Target system requirements
In the target system, there will be technical validations built in either the database or the application (GUI). If the source data does not meet this minimum quality level, the data will be rejected by the target system and cannot be migrated. Examples of these technical validations are:
- Mandatory field check: no missing values in mandatory field items.
- Data format compliance: all date values are in an accepted date format; phone numbers contain only numbers. In the Data quality domain, this type of data pollution is called “Technical pollution”.
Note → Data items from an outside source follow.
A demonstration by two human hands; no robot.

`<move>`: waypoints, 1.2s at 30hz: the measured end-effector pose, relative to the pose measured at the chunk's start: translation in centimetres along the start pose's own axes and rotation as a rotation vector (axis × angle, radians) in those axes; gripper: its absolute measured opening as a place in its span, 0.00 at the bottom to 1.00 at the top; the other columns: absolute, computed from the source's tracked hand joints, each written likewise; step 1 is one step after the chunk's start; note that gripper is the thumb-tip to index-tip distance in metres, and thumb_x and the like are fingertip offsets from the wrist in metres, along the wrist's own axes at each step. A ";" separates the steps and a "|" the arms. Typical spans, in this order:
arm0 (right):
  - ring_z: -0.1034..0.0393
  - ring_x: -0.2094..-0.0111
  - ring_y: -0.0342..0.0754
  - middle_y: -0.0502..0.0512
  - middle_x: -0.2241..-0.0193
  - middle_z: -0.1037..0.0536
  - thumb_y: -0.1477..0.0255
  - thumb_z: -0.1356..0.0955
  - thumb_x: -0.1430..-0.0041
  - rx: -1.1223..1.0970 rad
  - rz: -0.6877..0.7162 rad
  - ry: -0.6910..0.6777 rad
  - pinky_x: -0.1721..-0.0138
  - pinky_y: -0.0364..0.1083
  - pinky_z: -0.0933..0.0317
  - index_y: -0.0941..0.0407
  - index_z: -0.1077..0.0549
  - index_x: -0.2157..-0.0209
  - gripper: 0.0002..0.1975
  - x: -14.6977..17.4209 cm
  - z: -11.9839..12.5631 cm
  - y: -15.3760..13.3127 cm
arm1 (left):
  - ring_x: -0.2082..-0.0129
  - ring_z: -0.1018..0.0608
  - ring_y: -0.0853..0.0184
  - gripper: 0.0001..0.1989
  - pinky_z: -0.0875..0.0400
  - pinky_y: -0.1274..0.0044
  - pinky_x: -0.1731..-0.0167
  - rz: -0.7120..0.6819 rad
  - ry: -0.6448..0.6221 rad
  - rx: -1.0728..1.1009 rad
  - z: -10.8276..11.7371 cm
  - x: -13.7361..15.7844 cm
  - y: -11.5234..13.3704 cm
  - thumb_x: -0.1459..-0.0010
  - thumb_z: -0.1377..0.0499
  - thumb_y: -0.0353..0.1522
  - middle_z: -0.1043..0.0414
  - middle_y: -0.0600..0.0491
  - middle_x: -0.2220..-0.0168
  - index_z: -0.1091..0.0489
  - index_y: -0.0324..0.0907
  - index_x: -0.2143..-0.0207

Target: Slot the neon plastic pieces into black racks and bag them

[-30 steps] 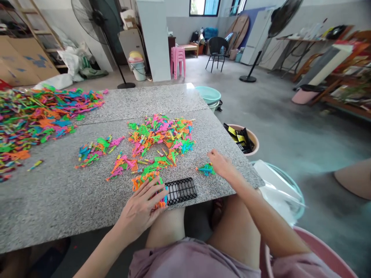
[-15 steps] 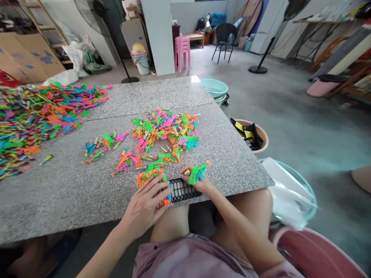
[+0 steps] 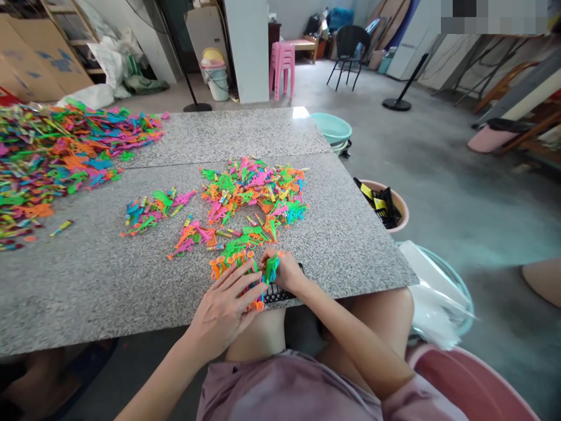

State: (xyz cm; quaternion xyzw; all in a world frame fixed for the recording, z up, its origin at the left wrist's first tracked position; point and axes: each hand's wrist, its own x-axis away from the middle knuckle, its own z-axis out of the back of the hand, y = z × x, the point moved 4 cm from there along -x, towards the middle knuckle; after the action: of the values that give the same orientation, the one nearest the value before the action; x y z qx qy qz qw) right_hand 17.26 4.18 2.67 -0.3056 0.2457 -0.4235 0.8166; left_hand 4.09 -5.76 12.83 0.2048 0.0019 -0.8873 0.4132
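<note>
Two bare hands meet over a black plastic lattice tray (image 3: 280, 292) that lies along the near edge of the speckled grey stone table (image 3: 342, 245). The left hand (image 3: 228, 298) lies palm down across the tray's left end, its fingers stretched out and slightly apart, resting on a packed row of bright orange, green and pink gun-shaped plastic pieces (image 3: 219, 269) rather than pinching any one of them. The right hand (image 3: 287, 272) is curled above the tray's middle, thumb and fingers closed on a small bundle of green and blue plastic pieces (image 3: 272, 269) beside the left fingertips; how many it has is too small to tell. Its forearm slants in from the tray's right, while the left forearm comes from the near left.

To seat the bundle well, I would keep light, even pressure on the packed row, line the new pieces up with their neighbours, and lower them straight against the row's right side. Pushing sideways could probably tip the row or make the tray slide.
</note>
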 end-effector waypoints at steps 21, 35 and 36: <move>0.27 0.67 0.48 0.54 0.69 0.22 0.77 0.31 0.50 0.110 0.076 -0.110 0.65 0.43 0.37 0.57 0.28 0.67 0.06 0.1 -0.8 -1.1 | 0.39 0.33 0.56 0.13 0.36 0.62 0.39 -0.003 -0.009 -0.018 -0.1 0.0 -0.1 0.37 0.43 0.32 0.26 0.48 0.47 0.28 0.42 0.51; 0.32 0.50 0.52 0.63 0.51 0.28 0.83 0.38 0.39 0.564 0.100 -0.128 0.56 0.48 0.33 0.59 0.28 0.53 0.15 -3.0 3.4 0.7 | 0.38 0.34 0.58 0.13 0.37 0.64 0.39 -0.050 -0.121 -0.008 0.1 -0.7 -0.1 0.37 0.45 0.31 0.27 0.48 0.47 0.28 0.41 0.51; 0.32 0.51 0.52 0.64 0.53 0.27 0.83 0.38 0.39 0.618 0.095 -0.153 0.57 0.48 0.32 0.60 0.28 0.55 0.14 -2.3 3.0 0.6 | 0.38 0.33 0.59 0.13 0.37 0.65 0.38 -0.049 -0.117 0.001 0.2 -0.6 -0.2 0.37 0.45 0.31 0.27 0.48 0.47 0.28 0.41 0.51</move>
State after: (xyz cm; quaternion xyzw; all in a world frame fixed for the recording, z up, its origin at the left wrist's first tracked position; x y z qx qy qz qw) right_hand 18.37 7.26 4.72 -0.0623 0.0572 -0.4154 0.9057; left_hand 4.20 -5.24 13.16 0.1527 -0.0175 -0.9077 0.3906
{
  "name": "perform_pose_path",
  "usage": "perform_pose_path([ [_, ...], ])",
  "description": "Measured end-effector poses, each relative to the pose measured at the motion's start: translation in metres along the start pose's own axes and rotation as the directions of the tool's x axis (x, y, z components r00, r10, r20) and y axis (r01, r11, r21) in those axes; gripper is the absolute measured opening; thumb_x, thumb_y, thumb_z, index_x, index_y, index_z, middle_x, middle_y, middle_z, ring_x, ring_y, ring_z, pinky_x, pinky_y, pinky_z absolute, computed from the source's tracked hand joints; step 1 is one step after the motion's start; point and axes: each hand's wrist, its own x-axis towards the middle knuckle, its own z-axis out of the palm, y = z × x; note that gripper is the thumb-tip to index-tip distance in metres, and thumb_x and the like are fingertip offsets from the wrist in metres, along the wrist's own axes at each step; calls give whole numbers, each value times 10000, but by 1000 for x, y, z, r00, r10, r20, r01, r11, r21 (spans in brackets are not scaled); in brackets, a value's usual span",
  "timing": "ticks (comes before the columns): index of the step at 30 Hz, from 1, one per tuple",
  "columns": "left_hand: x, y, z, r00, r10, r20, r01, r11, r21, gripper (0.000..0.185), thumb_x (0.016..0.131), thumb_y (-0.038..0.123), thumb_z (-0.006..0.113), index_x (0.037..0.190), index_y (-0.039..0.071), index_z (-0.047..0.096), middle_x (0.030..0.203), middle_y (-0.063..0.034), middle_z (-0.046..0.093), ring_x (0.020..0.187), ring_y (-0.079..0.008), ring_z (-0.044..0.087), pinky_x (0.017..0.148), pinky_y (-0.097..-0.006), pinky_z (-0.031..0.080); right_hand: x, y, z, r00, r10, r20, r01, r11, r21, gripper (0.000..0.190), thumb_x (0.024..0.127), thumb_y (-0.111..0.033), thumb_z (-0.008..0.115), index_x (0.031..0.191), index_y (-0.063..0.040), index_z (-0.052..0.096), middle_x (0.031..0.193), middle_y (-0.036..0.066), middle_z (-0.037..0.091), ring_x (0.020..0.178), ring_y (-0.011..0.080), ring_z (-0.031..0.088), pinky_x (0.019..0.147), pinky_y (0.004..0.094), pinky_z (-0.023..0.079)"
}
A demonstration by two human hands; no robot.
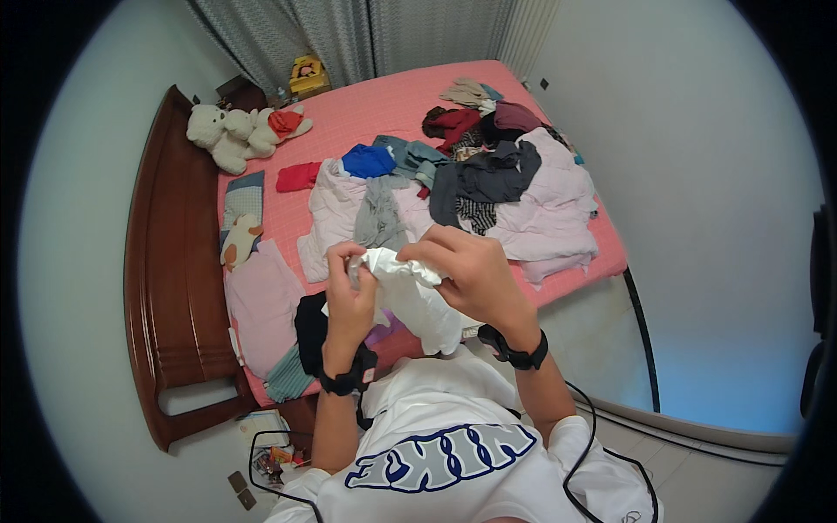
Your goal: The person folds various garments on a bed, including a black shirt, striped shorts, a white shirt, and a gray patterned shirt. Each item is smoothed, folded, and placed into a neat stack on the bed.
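Note:
Both hands hold a thin, shiny white item (418, 304), gathered at its upper edge; whether it is cloth or a plastic bag I cannot tell. My left hand (350, 294) pinches its left end between thumb and fingers. At the right end, my right hand (474, 271) grips the bunched edge, its fingertips partly hidden. The rest of the item hangs down in front of my white shirt. Behind my hands, a grey garment (380, 212) lies on a rumpled pale pink quilt (543, 222). A black garment (310, 327) is beside my left wrist.
A pink-sheeted bed (366, 98) with a wooden headboard (173, 261) carries a dark garment (500, 173), a blue garment (368, 161) and a pink pillow (261, 297). White teddy bears (225, 140) sit at the far left corner. Black cables (592, 418) run beside my arms.

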Motion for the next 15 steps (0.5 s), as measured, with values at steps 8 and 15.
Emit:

- Business ruling: salary level should not be under the legal minimum wage; all users should be 18 years or older. In the Data quality domain, this type of data pollution is called “Functional pollution”.
Target business requirements
Next to the technical validations that are built in the target system, the business process can place certain constraints on the validity of the data. For instance, the appearance of an old (no longer existing) product or a product description that appears several times in different product groups. Both values are technically valid and accepted by the target system, but from a business perspective not desired or factually incorrect. In the Data quality domain, this type of data pollution is called “Substantive pollution”.
Methods for identifying data issues in the source data
Data validation can be done in the migration software. In a data migration solution, the to-be migrated data is typically extracted into a staging migration database. Within this staging database, the data can be validated against the validation rules developed based on the target system and target business requirements.
The validation of the data quality can be done in 4 ways:
1. Visual approach: visual inspection of physical printouts from the source system by employees/ data stewards. This is only feasible when the data set is relatively small. The quality of the validation is fully dependent on the discipline of the inspectors involved.
2. Data profiling: use systematic analysis on the content of the source data. The type of analysis that are performed are
- Completeness analysis: how often is a given attribute populated versus blank/null?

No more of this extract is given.